Anggota Bawaslu Beldia Putra dan Laurensius Simatupang menambahkan bahwa konsistensi penerapan SOP adalah elemen fundamental dalam menjaga kredibilitas lembaga. Mereka turut memberikan penjelasan teknis serta contoh-contoh kasus faktual yang pernah terjadi pada pemilu sebelumnya untuk memperkaya pemahaman peserta.
Sekretariat Jadi Tulang Punggung Administrasi Penanganan Pelanggaran
Plt. Kepala Sekretariat, Maityus Fajri, menekankan pentingnya kerapian administrasi, akurasi dokumen, serta pemahaman staf sekretariat sebagai pendukung utama proses penanganan pelanggaran. Ia menegaskan bahwa tanpa sekretariat yang kuat, proses penanganan pelanggaran tidak akan berjalan optimal.
“Setiap laporan, setiap temuan, setiap dokumen harus ditangani tepat waktu dan sesuai format. Ketelitian kita di sekretariat menentukan kualitas akhir dari penanganan pelanggaran,” ujarnya.

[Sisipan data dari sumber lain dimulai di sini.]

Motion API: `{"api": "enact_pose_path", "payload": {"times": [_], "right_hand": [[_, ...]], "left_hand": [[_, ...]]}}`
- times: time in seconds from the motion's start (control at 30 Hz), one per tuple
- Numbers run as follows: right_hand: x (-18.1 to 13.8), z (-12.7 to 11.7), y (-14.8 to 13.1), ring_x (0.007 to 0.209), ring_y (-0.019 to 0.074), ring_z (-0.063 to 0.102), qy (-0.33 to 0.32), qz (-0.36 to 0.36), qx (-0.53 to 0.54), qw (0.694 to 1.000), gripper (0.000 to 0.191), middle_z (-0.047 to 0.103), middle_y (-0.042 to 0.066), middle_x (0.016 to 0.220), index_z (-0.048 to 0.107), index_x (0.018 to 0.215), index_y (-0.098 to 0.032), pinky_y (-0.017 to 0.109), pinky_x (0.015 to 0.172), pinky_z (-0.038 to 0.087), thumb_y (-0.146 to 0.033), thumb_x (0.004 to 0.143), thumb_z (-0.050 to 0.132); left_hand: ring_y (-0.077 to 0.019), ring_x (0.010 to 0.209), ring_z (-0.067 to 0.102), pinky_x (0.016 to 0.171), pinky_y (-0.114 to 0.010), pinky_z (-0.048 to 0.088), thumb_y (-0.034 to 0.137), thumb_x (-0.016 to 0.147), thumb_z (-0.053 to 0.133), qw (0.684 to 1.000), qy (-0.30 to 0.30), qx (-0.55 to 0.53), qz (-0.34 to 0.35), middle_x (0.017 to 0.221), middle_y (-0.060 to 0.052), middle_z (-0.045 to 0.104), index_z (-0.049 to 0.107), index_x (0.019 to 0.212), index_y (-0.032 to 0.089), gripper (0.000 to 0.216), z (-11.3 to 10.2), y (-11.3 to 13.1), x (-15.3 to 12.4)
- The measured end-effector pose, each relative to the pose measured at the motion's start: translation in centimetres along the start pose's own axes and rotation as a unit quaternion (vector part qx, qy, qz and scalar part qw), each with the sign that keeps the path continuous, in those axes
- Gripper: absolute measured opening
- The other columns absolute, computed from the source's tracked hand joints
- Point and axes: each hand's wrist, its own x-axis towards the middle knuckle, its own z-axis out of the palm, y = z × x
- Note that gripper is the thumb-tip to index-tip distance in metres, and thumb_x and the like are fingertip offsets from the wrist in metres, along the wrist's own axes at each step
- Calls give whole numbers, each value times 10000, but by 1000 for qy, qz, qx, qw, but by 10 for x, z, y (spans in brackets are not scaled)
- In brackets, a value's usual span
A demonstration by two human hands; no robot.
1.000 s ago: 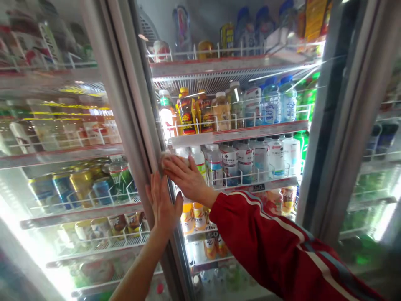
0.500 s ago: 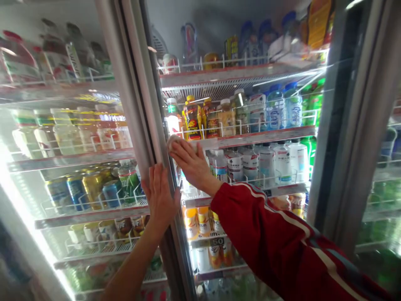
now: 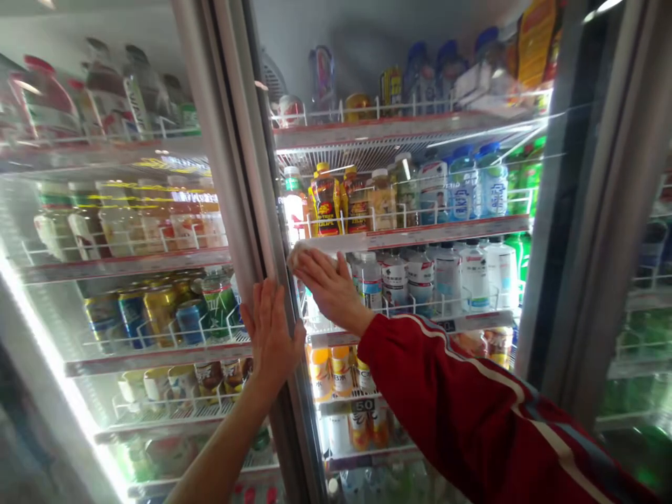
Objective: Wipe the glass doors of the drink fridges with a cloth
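Observation:
My left hand rests against the metal frame between two glass doors of a drinks fridge, its fingers outstretched and pointing up. To the right of it, my right hand, in a red sleeve with pale stripes, lies against the right glass door near its left edge. Under its fingertips is a whitish wiping cloth, pressed to the glass; most of the cloth is hidden by the fingers. Behind the glass, close to this hand, stand yellow-capped bottles and clear bottles with white labels.
Behind the left door, shelves hold several cans and bottles. Blue-capped bottles stand on the right side's second shelf. Another dark upright door frame stands at the right. A bright light strip runs down the left.
My right hand and the cloth have slid slightly down the glass. My left hand stays at the frame. The whole view has shifted a little.

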Motion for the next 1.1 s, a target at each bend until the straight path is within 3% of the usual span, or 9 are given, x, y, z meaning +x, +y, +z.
{"api": "enact_pose_path", "payload": {"times": [0.1,0.2,0.27,0.5,0.6,0.73,0.83,1.1], "right_hand": [[47,-1,17,1418,186,243,24,35,-14,999,418,394,30,1479,462,1333,-255,511,1170,-74,-168,936,364],[69,-3,24,1413,201,255,30,49,-13,998,420,376,36,1489,453,1341,-252,538,1163,-56,-175,942,346],[63,-3,21,1419,207,240,21,41,-8,999,415,368,45,1493,456,1340,-244,540,1164,-42,-186,943,351],[-9,1,-2,1433,183,195,11,-49,-2,999,389,412,29,1468,504,1289,-248,505,1177,-35,-180,913,427],[-2,-2,10,1429,178,210,13,-44,-7,999,403,418,22,1464,481,1310,-265,514,1175,-25,-184,919,424],[41,-14,45,1437,184,185,11,51,-15,999,460,369,18,1493,439,1353,-283,524,1171,-3,-155,912,404],[56,-22,61,1434,191,196,33,81,-25,996,451,364,29,1496,466,1334,-269,517,1169,-11,-154,903,408],[4,-30,71,1440,173,159,78,28,-58,995,439,463,69,1426,500,1305,-226,478,1164,-28,-141,879,435]], "left_hand": [[-273,1434,127,1165,-509,48,244,814,551,1000,9,7,5,1542,-130,202,156,1477,201,772,0,0,14],[-264,1436,121,1169,-494,35,241,813,552,1000,18,16,8,1542,-131,200,155,1477,195,774,2,0,24],[-262,1437,121,1169,-494,40,242,816,546,1000,21,18,9,1542,-131,202,153,1477,194,770,2,-1,24],[-271,1430,157,1162,-519,80,260,824,549,1000,17,16,7,1526,-139,247,191,1467,199,739,3,0,19],[-259,1432,154,1167,-503,75,242,819,552,999,30,8,25,1530,-133,239,203,1462,200,734,5,5,32],[-241,1436,138,1170,-491,48,219,820,536,997,54,-1,47,1528,-134,243,219,1453,189,708,14,13,58],[-238,1436,139,1171,-489,39,204,815,529,996,64,-5,66,1516,-143,269,226,1448,171,702,25,17,74],[-229,1425,185,1172,-489,-2,211,818,518,998,22,-18,55,1502,-129,308,331,1399,170,612,53,27,80]]}}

Kegiatan ditutup dengan sesi diskusi, tanya jawab, dan evaluasi simulasi. Peserta diberikan kesempatan menyampaikan kendala yang mungkin dihadapi selama tahapan pemilu dan solusi yang perlu dipersiapkan sejak dini.
Melalui kegiatan ini, Bawaslu Kabupaten Pasaman Barat mempertegas komitmennya untuk terus memperkuat internal lembaga, meningkatkan kompetensi SDM, serta memastikan seluruh jajaran mampu menghadapi dinamika dan tantangan pengawasan pemilu dengan lebih siap, profesional, dan terukur.